I’m glad you liked it and again thank you for your kinds words 🙂
Paola
I found your blog and have subscribed to it. I’d like to spend some time reading through your posts to catch up with your story.
🙂
For some reason WordPress decided to remove the search button on the top bar… That makes the search HARD.
This is the post where I said BASTA 🙂 (enough in Italian and Spanish)
http://dotedon.wordpress.com/2014/06/25/408-days-to-go/
This may post twice as it said my first response failed. I have subscribed to your blog and will spend time reading old posts to catch up with your story.
🙂 Thank you!
Poignant, raw…her voice is strong. Simple no fancy shmancy just her truth. Thank you for sharing it with us. Guilt. BLECH!! Just the worst. And I get it.
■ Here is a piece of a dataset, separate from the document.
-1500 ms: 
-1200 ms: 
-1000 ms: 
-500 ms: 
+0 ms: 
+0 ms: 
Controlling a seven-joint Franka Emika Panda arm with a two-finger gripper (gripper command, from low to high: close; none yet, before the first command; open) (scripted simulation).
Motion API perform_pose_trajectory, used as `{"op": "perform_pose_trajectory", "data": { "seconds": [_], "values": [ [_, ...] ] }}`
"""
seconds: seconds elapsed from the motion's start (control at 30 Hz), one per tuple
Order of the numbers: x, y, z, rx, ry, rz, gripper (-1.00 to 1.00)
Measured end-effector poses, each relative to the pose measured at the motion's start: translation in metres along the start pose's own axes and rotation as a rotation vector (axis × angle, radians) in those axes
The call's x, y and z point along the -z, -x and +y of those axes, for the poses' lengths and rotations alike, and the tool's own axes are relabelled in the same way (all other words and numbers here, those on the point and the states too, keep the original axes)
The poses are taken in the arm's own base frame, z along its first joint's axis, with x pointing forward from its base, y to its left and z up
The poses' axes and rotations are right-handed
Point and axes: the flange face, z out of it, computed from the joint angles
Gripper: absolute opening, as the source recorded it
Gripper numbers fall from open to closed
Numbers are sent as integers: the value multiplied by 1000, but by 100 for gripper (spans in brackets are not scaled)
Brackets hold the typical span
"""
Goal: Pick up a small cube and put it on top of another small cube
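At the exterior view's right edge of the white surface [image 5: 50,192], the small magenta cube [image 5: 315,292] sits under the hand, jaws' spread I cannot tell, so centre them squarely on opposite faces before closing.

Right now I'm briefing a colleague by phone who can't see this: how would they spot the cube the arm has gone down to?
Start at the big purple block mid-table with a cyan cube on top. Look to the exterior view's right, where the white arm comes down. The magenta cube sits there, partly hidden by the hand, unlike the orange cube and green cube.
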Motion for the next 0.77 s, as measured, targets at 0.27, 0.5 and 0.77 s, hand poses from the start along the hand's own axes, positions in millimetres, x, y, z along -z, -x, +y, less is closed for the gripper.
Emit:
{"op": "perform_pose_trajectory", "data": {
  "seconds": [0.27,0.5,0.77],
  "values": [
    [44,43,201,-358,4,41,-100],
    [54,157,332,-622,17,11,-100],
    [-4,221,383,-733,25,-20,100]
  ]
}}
She’s an amazing mother. God bless her in this new journey into her self.
Thank you Julia 🙂
You have no idea how wonderful for me is to read your words.
Is this your story Doted On?
Yes 🙂
Sad but true 🙂
You’re very brave to share it…to have taken that huge step away from Cowshithead 😉. I can only imagine… Thank YOU
Brave and guilty 🙂
They should never go together!
The guilt will pass never you worry. But the bravery shall not 😉
🙂 I so hope that’s true!!
A dear friend once told me “Guilt lies on the floor if you don’t pick it up” wise woman
I love it!! I’ll try to walk on it 🙂
Helped
Never mind I just read About you ☺ I’m honoured you feel wonderful we all deserve this do we not? I’m pleased to support you in any way I can 💝
I should see again what I wrote in that about post 🙂
Thanks again!
A really great and important post, thanks for sharing.
Reblogged this on Joan Barbara Simon Author.
Thanks for reblogging Joan 🙂
A brave and beautiful woman. To leave is strength and the kids will realize in time…but to not feel guilty for,doing the right thing, I think women are inherently built with the guilt gene….it needs to be spliced out 🙂
Thanks my friend <3
People admire you because it’s not an easy decision to leave. It’s not easy to be a single mom and be on your own. It takes bravery to follow your heart and follow your own convictions. I was a single mom, I left a relationship and it was the hardest thing I ever did. But now my child is grown up. She knows why I did it . She is so strong and wonderful and appreciate’s my choices. I was doing the right thing and lived as an example, as you will do. No one is perfect, don’t beat yourself up. You made the decision when you were ready to handle it. Love and light to you sister.
THANK YOU!! 🙂
I think we all need a bit of reassurance sometimes.
Thank you Kurt for allowing my voice to be heard 🙂
And what a strong, uniquely special voice it is. Thank you for have the courage and the kindness for sharing your important story with us, DotedOn.
You were spot on with your restoration of the edit to its original form. What a story. DotedOn is so correct in her thoughts about her circumstance. Her awareness is tangible in its application.